In addition, according to another embodiment of the present invention, the step of receiving the position information of each of the plurality of mobile relays in the cell area of the base station from the plurality of mobile relays; Generating resource scheduling information for each of the plurality of mobile relays; And transmitting the generated resource scheduling information to the plurality of mobile relays, wherein the cell region of the base station is divided into a plurality of first groups based on location, and a first frequency-time resource is set in each group. Each first group is divided into n second groups (where n is a natural number of 2 or more) on a location basis, and each second group includes a second frequency-time resource obtained by dividing the first frequency-time resource. In the step of generating resource scheduling information, a communication control method of a base station for generating the resource scheduling information by identifying a first group and a second group corresponding to location information of each of the plurality of mobile relays is provided.

According to the present invention, interference between a plurality of relays located adjacent to each other in a cell can be minimized and frequency-time resources can be efficiently utilized.

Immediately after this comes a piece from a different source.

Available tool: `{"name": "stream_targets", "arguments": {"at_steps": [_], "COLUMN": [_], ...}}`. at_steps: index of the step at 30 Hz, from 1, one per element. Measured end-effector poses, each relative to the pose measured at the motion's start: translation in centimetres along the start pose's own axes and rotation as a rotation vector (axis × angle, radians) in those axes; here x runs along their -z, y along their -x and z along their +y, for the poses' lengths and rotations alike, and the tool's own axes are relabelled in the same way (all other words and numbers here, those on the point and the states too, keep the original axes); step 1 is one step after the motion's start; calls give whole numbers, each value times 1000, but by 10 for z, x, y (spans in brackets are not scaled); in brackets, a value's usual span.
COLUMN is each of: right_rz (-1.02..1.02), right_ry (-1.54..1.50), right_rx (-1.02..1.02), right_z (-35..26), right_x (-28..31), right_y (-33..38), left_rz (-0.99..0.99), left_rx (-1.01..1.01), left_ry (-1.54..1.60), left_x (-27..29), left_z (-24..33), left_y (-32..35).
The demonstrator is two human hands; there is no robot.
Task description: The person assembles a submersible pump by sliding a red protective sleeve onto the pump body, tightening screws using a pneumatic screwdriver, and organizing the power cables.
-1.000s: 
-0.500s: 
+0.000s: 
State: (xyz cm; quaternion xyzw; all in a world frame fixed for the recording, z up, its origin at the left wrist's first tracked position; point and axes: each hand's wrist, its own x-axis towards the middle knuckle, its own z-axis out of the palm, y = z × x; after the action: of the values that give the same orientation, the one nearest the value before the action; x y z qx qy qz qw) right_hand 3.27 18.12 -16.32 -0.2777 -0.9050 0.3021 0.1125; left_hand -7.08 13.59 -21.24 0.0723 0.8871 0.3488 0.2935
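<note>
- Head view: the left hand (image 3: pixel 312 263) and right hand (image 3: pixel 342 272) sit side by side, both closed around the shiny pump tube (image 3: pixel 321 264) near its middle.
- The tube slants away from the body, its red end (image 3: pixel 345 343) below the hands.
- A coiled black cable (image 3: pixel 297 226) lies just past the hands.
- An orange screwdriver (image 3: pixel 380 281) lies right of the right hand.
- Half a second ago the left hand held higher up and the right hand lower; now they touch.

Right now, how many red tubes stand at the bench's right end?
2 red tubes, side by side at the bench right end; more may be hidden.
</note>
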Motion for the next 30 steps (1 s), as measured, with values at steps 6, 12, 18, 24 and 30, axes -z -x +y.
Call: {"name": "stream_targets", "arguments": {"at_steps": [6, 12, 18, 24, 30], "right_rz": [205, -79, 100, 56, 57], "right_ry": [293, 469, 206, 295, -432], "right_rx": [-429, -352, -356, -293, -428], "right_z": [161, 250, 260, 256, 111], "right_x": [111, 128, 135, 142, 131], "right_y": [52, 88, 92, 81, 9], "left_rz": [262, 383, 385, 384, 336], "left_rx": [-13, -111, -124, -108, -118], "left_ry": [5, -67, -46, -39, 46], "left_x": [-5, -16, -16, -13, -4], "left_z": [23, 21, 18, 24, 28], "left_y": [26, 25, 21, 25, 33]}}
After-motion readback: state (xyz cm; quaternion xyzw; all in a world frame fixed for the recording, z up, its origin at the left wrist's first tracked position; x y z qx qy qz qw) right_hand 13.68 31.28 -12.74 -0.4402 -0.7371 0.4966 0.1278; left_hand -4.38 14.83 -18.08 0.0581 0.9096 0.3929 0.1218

1 is a diagram illustrating a schematic configuration of a communication system including a plurality of relays.
2 is a diagram illustrating a problem of a frequency-time resource allocation method of a conventional mobile relay.
3 is a block diagram showing a detailed configuration of a base station according to an embodiment of the present invention.
4 is a diagram illustrating a method for allocating grouping and frequency-time resources for a cell region.
FIG. 5 is a diagram illustrating a method of allocating frequency-time resources when a plurality of mobile relays exist in any one of a plurality of second groups.
6 is a diagram illustrating a process of generating resource scheduling information in a base station according to an embodiment of the present invention.
7 illustrates a process in which mobile relays communicate with a base station to determine frequency-time resources by themselves.
FIG. 8 is a diagram for describing a process of performing power control to increase efficiency of frequency-time resources allocated to a mobile relay according to one embodiment of the present invention.
9 is a diagram illustrating an interference problem that may occur when a position of a mobile relay changes abruptly according to an embodiment of the present invention.
10 is a flowchart illustrating the overall flow of a communication control method of a base station according to an embodiment of the present invention.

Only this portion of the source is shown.